(Data excerpts)
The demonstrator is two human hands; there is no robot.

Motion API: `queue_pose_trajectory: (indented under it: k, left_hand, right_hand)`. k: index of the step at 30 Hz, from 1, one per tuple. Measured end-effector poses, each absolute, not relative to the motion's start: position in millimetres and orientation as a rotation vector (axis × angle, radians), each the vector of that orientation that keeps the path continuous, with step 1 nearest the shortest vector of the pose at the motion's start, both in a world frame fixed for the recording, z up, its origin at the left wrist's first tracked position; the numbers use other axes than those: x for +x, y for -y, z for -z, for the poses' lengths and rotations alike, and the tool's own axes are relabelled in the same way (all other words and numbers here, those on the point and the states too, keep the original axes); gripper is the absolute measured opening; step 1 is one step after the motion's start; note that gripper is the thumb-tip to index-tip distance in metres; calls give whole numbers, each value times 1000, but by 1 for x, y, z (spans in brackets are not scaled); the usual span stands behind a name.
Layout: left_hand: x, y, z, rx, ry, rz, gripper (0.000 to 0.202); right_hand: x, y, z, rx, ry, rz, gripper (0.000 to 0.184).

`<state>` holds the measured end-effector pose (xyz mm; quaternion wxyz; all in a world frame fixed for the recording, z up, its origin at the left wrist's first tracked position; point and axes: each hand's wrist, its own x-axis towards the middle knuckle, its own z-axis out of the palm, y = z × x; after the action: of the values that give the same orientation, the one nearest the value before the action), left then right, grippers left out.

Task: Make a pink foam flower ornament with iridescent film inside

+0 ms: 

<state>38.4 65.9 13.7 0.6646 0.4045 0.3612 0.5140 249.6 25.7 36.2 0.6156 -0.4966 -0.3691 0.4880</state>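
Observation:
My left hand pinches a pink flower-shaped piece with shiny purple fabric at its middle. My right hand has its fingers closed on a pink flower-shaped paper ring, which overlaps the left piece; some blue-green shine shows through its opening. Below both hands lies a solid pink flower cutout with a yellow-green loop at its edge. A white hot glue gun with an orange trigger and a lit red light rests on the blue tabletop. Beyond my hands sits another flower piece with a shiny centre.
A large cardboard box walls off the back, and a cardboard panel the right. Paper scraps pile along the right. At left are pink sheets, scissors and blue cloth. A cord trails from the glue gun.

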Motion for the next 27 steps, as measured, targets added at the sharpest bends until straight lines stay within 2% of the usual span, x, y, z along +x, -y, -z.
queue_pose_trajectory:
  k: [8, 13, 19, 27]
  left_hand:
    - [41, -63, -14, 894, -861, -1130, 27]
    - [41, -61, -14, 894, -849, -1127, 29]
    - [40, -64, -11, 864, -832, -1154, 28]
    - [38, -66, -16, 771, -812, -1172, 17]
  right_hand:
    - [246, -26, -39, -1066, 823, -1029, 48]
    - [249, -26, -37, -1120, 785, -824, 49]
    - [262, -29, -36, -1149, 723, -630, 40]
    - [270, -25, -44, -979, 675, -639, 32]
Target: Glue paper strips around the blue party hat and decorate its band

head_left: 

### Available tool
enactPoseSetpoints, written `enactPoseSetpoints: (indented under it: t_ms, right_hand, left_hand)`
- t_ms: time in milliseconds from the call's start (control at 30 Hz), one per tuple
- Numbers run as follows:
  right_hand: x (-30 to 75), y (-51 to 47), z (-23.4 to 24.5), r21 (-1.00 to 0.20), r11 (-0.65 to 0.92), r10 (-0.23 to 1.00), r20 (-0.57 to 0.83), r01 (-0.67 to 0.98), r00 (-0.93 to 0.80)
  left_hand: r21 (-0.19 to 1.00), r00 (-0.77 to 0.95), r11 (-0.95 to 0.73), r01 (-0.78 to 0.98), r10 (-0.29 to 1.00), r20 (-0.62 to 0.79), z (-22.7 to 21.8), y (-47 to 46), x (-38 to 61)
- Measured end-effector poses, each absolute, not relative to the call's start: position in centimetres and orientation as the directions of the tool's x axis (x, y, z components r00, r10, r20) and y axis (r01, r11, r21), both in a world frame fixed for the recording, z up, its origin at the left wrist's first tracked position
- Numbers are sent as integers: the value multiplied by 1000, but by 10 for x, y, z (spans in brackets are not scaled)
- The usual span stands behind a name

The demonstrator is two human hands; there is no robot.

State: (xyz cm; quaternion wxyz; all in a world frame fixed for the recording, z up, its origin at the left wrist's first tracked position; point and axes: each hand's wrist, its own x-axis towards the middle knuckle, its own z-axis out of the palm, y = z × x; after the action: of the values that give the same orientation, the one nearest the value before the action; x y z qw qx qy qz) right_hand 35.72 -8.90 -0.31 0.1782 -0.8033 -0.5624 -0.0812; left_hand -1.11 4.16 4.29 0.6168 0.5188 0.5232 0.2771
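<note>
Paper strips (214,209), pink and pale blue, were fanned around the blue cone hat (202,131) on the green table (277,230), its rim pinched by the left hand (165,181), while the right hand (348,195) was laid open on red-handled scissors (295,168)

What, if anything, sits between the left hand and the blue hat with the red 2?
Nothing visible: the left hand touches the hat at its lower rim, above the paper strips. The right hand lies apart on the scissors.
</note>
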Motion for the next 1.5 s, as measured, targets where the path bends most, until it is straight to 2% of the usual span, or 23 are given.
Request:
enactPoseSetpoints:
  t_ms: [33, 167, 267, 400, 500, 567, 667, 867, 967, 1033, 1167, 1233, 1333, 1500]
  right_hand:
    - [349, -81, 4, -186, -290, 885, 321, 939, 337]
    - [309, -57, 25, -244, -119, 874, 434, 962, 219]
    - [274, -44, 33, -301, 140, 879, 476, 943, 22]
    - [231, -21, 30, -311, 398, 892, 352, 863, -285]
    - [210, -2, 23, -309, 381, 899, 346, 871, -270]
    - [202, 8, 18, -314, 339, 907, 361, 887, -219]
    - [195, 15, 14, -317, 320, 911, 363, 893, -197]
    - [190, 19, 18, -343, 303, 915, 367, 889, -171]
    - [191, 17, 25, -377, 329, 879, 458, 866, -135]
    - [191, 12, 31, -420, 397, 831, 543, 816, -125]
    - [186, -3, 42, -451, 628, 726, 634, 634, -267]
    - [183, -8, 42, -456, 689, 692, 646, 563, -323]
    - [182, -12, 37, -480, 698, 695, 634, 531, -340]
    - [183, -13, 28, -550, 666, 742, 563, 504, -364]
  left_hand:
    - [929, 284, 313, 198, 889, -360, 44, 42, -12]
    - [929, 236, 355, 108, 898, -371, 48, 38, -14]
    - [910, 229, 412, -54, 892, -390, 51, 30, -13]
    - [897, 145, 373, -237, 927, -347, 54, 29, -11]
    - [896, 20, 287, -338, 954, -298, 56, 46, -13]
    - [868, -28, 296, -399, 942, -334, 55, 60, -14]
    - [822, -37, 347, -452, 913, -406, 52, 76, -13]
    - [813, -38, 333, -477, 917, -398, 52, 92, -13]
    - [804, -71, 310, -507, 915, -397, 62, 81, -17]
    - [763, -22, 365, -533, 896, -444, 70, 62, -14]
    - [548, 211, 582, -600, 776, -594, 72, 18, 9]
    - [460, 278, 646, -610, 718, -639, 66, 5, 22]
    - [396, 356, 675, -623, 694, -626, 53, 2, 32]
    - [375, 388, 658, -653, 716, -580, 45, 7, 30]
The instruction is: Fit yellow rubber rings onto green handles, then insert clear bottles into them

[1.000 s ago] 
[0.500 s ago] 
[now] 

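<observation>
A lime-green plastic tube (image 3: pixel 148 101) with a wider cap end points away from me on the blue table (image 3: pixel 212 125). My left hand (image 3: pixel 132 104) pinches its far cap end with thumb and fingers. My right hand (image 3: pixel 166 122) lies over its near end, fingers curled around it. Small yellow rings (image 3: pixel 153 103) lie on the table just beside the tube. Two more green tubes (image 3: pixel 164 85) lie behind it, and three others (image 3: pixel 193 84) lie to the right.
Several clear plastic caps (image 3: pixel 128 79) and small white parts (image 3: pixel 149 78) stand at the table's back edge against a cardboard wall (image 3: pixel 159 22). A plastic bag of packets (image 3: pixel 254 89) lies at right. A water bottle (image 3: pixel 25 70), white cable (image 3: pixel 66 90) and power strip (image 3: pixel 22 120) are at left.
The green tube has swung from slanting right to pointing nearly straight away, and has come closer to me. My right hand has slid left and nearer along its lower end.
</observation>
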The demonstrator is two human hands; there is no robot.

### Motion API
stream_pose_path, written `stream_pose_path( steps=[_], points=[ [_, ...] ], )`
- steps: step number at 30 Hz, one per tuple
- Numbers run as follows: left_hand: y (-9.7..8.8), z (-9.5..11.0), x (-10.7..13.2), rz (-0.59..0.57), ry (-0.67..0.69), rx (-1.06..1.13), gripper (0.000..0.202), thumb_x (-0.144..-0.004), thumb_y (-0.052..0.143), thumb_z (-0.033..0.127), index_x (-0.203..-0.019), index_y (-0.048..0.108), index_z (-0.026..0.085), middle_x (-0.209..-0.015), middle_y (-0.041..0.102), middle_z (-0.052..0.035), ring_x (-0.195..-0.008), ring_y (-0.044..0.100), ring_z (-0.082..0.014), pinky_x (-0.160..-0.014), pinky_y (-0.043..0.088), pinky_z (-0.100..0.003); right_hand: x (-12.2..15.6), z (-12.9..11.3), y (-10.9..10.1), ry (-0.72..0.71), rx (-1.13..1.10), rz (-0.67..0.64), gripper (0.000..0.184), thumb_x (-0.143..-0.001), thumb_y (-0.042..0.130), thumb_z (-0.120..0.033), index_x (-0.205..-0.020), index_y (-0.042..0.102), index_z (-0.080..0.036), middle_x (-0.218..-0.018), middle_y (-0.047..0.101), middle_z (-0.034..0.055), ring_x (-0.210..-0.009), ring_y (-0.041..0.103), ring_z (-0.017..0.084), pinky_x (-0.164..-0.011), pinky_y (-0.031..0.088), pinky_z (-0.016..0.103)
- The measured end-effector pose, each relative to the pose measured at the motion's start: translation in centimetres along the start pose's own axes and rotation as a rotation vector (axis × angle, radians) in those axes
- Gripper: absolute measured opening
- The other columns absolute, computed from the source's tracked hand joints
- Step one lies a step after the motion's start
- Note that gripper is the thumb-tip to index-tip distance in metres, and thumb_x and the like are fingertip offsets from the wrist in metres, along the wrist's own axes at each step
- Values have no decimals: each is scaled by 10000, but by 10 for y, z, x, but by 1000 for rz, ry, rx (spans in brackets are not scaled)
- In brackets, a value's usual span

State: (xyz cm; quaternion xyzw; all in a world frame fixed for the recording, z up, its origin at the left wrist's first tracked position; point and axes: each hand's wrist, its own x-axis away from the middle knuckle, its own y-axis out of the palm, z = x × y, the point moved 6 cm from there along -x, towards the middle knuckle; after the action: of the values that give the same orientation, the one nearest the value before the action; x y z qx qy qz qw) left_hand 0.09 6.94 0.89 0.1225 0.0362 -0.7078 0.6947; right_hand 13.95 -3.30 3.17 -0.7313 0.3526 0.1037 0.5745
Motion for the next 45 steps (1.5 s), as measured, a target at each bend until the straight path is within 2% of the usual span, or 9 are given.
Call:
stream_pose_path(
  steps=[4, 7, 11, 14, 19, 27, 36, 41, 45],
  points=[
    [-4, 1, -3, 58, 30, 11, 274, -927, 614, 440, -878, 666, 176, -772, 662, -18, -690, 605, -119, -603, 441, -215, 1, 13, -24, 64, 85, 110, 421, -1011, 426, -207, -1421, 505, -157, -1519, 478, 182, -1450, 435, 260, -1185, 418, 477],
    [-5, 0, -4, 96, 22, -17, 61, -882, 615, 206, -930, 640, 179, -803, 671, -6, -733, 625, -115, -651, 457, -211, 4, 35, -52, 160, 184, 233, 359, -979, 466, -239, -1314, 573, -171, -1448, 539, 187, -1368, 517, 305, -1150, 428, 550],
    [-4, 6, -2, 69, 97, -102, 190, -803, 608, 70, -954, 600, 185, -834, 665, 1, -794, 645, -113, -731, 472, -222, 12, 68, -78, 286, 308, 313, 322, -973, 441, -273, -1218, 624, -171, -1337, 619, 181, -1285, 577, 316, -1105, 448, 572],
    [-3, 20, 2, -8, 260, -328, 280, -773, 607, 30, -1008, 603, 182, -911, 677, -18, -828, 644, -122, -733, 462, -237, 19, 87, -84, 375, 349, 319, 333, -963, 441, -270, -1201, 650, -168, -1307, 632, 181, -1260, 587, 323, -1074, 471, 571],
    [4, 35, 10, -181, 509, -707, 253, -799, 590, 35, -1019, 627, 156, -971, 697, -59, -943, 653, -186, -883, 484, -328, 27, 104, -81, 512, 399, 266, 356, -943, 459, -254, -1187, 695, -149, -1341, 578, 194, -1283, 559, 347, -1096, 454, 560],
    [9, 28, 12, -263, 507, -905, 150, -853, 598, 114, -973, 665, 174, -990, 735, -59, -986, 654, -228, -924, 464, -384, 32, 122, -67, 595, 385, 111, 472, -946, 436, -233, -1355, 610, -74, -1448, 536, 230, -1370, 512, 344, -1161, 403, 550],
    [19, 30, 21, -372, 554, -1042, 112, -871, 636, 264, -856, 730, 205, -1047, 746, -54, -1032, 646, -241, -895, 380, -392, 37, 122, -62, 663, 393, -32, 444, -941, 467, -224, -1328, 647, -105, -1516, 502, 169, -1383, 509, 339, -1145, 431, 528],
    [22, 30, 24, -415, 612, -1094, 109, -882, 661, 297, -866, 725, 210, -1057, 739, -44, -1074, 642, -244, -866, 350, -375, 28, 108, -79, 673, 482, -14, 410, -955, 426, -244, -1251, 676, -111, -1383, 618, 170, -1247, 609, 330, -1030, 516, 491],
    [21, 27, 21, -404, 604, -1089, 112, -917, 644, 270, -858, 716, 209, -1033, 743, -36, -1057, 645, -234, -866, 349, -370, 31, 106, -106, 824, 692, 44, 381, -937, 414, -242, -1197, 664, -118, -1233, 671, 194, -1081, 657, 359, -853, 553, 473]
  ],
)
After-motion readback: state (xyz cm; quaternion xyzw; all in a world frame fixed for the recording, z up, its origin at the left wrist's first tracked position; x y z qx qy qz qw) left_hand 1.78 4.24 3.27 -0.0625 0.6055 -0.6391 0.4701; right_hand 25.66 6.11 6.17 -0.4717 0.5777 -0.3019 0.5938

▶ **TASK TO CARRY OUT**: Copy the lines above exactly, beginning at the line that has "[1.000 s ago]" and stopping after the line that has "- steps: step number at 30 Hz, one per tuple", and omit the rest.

▶ **ANSWER BOX**:
[1.000 s ago] 
[0.500 s ago] 
[now] 

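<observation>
A lime-green plastic tube (image 3: pixel 148 101) with a wider cap end points away from me on the blue table (image 3: pixel 212 125). My left hand (image 3: pixel 132 104) pinches its far cap end with thumb and fingers. My right hand (image 3: pixel 166 122) lies over its near end, fingers curled around it. Small yellow rings (image 3: pixel 153 103) lie on the table just beside the tube. Two more green tubes (image 3: pixel 164 85) lie behind it, and three others (image 3: pixel 193 84) lie to the right.
Several clear plastic caps (image 3: pixel 128 79) and small white parts (image 3: pixel 149 78) stand at the table's back edge against a cardboard wall (image 3: pixel 159 22). A plastic bag of packets (image 3: pixel 254 89) lies at right. A water bottle (image 3: pixel 25 70), white cable (image 3: pixel 66 90) and power strip (image 3: pixel 22 120) are at left.
The green tube has swung from slanting right to pointing nearly straight away, and has come closer to me. My right hand has slid left and nearer along its lower end.
</observation>
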The demonstrator is two human hands; there is no robot.

### Motion API
stream_pose_path, written `stream_pose_path( steps=[_], points=[ [_, ...] ], )`
- steps: step number at 30 Hz, one per tuple

There's no more to the output.